As an example, Tseplik describes a regional orphanage she visited eight years ago. At the head of it was a very passionate principal “who was constantly learning herself and organizing training for her colleagues, bringing experts from Moscow.” Children in that orphanage lived in spaces that looked like real apartments, in mixed groups of different ages, each group attached to an unchanging caregiver.
“During the meeting, we learned that there was a baptismal room for newborns,” Tseplik says. “The director told us, ‘please understand, we have babies born all the time, so I thought we should have this room,” she remembers. The director also didn’t feel that it would be right to increase supervision of the teens: “This is an orphanage, not a prison,” Tseplik recalls the director saying, adding that the children would leave the grounds for extracurricular activities: “They had various contacts with the outside world, and this is normal.”

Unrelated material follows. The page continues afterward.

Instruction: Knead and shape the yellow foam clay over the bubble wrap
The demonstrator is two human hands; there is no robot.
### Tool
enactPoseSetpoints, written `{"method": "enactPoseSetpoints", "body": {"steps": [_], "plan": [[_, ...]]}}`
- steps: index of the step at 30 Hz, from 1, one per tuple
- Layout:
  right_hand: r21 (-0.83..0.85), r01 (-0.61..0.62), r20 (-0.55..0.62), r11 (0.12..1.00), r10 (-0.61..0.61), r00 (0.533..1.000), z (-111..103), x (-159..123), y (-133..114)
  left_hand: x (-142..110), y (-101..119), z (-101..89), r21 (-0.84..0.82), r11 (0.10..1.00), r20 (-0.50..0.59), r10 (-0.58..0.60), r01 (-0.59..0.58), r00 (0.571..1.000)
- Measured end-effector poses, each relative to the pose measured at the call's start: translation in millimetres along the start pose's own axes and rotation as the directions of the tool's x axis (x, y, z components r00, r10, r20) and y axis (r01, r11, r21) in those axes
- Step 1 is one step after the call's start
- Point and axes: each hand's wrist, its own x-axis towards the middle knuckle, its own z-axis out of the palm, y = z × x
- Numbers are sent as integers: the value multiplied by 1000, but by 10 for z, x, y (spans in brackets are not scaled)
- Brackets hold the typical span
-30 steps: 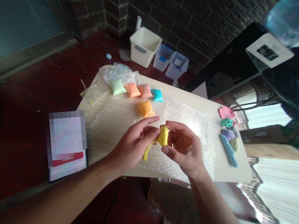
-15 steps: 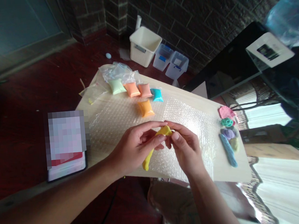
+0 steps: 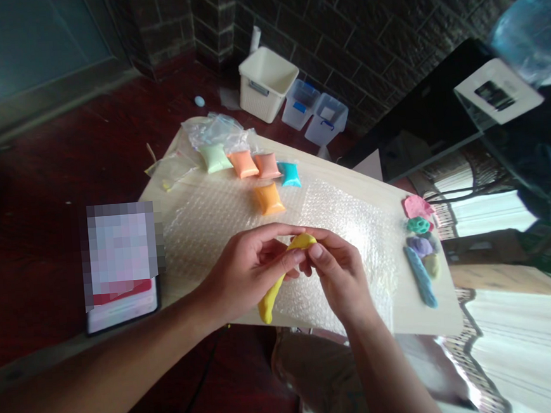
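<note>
A long roll of yellow modelling clay is held up over the bubble wrap, its lower end hanging free beneath my left palm. My left hand closes round its middle with thumb and fingers. At the upper end, my right hand pinches the clay between thumb and fingertips. The fingertips of both hands nearly meet there, and part of the roll is hidden behind my left thumb. Beyond the hands lies an orange clay packet.
Bubble wrap covers much of the table. Along the far edge lie a pale green packet, a blue packet and others. At right are a blue clay roll and pink clay. A tablet stands at left.
The yellow roll's lower end has slid slightly down and left, showing more of its length. My right hand has shifted a little left, its thumb now closer to the clay's upper end.
</note>
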Motion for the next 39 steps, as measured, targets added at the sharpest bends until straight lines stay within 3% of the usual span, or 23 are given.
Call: {"method": "enactPoseSetpoints", "body": {"steps": [6,12,22,39], "plan": [[-32,13,-28,999,-14,1000,32,8,-28,0,-11,5,38,999,-16,-12,13,1000],[72,-54,0,996,55,999,6,5,-43,-7,-11,-5,109,994,-28,-10,13,1000],[50,-88,14,995,88,996,25,18,-62,-18,-40,-28,183,983,-3,16,-15,1000],[36,-86,52,996,84,995,19,5,-47,-15,-12,10,155,988,7,12,-13,1000]]}}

Tseplik herself cannot say what’s better, to let a teenage girl get pregnant or to put her under lock-and-key. It all depends on the situation, she says, but the best solution is to place as many children as possible with families, where they can adapt to living as a family:
You can kill yourself trying to make an orphanage a good and happy place. But an orphanage is, among other things, a story about the orphans’ sexual lives. When a child is with a family, the mom and dad can keep on eye on them. I won’t pretend that teenage girls don’t ever get pregnant in families, but it doesn’t happen nearly as often. And if an adopted girl gets pregnant, the adoptive mom becomes the legal guardian of the baby, who then grows up in the family. And that’s a completely different story.